We all laughed heartily, as though some one had told a most amusing story, and then Kiron and Zog left me, to acquaint Gamfor and Honan with our plan.


But upon Venus as upon earth, the best laid plans of mice and men “gang aft a-gley,” which is slang for haywire. Every night since we had sailed from the harbor of Vepaja the hatch had been left off our ill-smelling prison to afford us ventilation, a single member of the watch patrolling near to see that none of us came out; but tonight the hatch was closed.


“This,” growled Kiron, “is the result of Anoos’s work.”

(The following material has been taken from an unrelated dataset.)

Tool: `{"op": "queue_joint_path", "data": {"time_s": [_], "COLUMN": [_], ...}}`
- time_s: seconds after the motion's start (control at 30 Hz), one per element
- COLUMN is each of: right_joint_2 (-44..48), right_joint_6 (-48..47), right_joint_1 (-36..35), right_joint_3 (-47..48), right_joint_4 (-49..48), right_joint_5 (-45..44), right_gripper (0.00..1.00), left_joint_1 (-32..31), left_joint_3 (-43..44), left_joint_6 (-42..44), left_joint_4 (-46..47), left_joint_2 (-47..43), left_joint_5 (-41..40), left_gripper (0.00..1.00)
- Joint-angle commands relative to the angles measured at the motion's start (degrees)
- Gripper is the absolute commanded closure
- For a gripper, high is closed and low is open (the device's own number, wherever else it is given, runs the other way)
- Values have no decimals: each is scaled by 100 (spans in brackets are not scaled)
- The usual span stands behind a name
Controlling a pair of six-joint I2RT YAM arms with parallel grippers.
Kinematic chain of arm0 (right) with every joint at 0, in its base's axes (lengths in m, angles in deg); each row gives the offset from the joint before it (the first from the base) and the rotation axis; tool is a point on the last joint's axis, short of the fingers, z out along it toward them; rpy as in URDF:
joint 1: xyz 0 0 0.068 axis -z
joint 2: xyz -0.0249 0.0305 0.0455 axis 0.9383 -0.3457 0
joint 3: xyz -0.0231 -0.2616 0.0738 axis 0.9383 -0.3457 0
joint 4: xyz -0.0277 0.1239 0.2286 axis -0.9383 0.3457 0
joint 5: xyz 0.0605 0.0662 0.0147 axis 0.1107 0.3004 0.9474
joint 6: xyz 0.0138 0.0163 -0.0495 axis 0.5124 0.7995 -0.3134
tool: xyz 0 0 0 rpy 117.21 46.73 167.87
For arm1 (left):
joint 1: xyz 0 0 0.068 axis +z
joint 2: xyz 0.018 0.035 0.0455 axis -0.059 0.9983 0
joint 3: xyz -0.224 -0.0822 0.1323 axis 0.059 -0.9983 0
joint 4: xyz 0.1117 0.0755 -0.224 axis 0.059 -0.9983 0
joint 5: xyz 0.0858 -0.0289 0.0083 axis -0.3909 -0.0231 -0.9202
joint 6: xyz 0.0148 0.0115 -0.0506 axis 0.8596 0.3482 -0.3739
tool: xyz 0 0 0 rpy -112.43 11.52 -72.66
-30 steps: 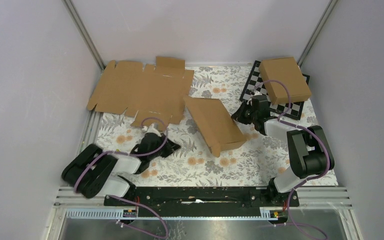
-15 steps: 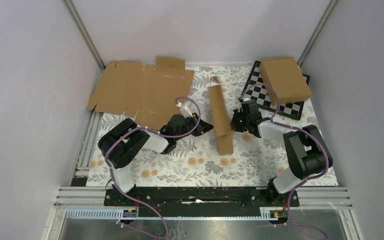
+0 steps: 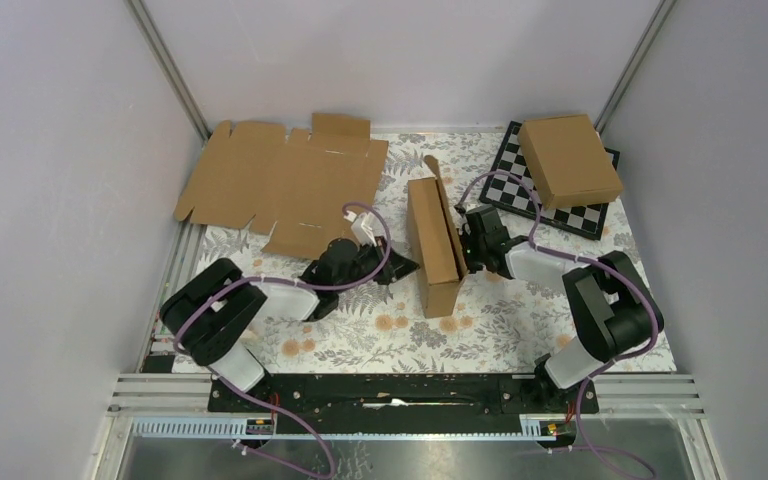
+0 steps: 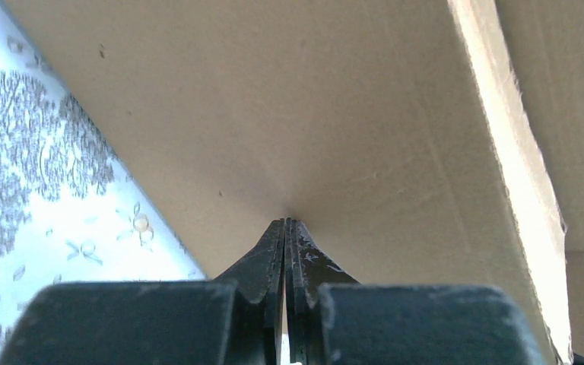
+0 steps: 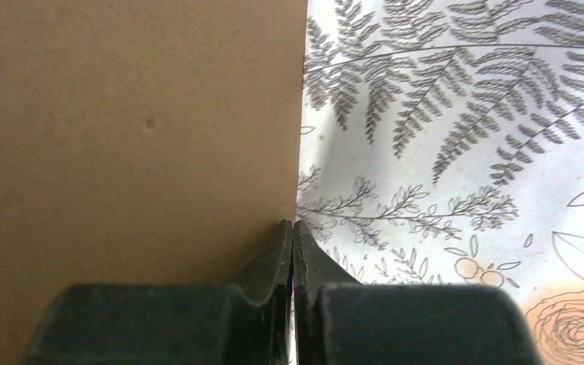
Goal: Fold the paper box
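Top external view, from the left: a wide flat cardboard sheet (image 3: 280,185) with notched edges lies at the far left of the flowered table cover (image 3: 480,320), partly running up against the wall. Just in front of it the left arm reaches toward the middle, and the left gripper (image 3: 410,268) has its two fingers pressed together with nothing between them, the tip touching the left face of the paper box (image 3: 435,245). The left wrist view shows the same thing, the shut tip (image 4: 286,222) meeting the brown board (image 4: 312,114). The paper box stands tipped up on its long edge near the middle of the table, between the two grippers. On its right side the right gripper (image 3: 463,243) is likewise closed on nothing, its tip (image 5: 293,223) sitting at the box's edge (image 5: 122,137). Further right, at the far corner, a chessboard (image 3: 550,205) carries another closed brown box (image 3: 570,158).
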Motion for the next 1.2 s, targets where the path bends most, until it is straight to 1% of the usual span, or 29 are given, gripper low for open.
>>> {"op": "queue_joint_path", "data": {"time_s": [0.0,0.13,0.17,0.33,0.4,0.47,0.6,0.67,0.7,0.73,0.77,0.8,0.83,0.93,1.03,1.17], "right_joint_2": [495,718,731,953,1212,1613,2453,2888,3102,3271,3431,3556,3651,3815,3938,4076], "right_joint_6": [-62,-41,-53,-71,-81,-109,-101,-89,-56,5,32,24,16,-12,7,482], "right_joint_1": [-89,-80,-78,-40,24,76,90,97,98,98,102,104,106,107,106,106], "right_joint_3": [-77,-92,-45,186,197,235,181,104,88,98,149,218,305,619,910,1137], "right_joint_4": [156,633,739,1203,1296,1423,1526,1526,1548,1615,1676,1726,1784,2026,2228,2410], "right_joint_5": [308,-289,-431,-804,-901,-984,-1155,-1377,-1486,-1622,-1736,-1792,-1815,-1728,-1665,-1893], "right_gripper": [100,100,98,92,88,82,59,46,33,21,11,3,1,0,0,0], "left_joint_1": [-173,-204,-196,-25,61,156,373,454,493,534,577,608,631,684,721,753], "left_joint_3": [-469,-555,-547,-470,-298,-254,-331,-304,-266,-219,-173,-127,-94,-70,-114,-134], "left_joint_6": [-5,47,77,156,241,314,445,597,684,771,859,927,998,1116,1134,1169], "left_joint_4": [399,25,-127,-513,-857,-1092,-1555,-2044,-2281,-2527,-2730,-2937,-3093,-3398,-3496,-3517], "left_joint_2": [-650,-1041,-1125,-1502,-1595,-1762,-2428,-2758,-2899,-3022,-3137,-3233,-3310,-3481,-3607,-3690], "left_joint_5": [-168,-305,-368,-298,-270,-282,-476,-616,-679,-738,-778,-835,-872,-891,-897,-891], "left_gripper": [98,97,96,81,79,78,75,72,71,70,69,68,68,67,66,62]}}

“We shall have to strike by daylight,” I whispered, “but we cannot pass the word tonight. It is so dark down here that we should certainly be overheard by some one outside our own number if we attempted it.”


“Tomorrow then,” said Kiron


I was a long time getting to sleep that night, for my mind was troubled by fears for our entire plan. It was obvious now that the captain was suspicious, and that while he might not know anything of the details of what we purposed, he did know that something was in the air, and he was taking no chances.

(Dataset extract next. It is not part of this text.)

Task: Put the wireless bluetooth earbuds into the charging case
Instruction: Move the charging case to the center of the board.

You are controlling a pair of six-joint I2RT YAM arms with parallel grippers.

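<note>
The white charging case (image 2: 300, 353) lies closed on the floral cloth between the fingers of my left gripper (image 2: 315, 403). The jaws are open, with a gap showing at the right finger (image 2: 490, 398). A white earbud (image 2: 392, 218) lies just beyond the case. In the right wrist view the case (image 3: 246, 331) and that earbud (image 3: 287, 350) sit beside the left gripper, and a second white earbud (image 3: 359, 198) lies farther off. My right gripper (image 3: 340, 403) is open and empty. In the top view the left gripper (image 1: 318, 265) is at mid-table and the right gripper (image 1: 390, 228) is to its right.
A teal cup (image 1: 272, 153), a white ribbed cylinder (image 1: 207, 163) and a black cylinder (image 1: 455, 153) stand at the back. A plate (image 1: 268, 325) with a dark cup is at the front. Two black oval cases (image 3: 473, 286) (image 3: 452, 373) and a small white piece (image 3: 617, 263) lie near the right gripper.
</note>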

During the night, as I lay awake trying to plan for the morrow, I heard someone prowling around the room, and now and again a whisper. I could only wonder who it was and try to guess what he was about. I recalled the bottle of wine that Anoos was supposed to have, and it occurred to me that he might be giving a party, but the voices were too subdued to bear out that theory. Finally I heard a muffled cry, a noise that sounded like a brief scuffle, and then silence again fell upon the chamber.


“Some one had a bad dream,” I thought and fell asleep.


Morning came at last, and the hatch was removed, letting a little light in to dissipate the gloom of our prison. A sailor lowered a basket containing the food for our meager breakfast. We gathered about it and each took his share, and moved away to eat it, when suddenly there was a cry from the far side of the room.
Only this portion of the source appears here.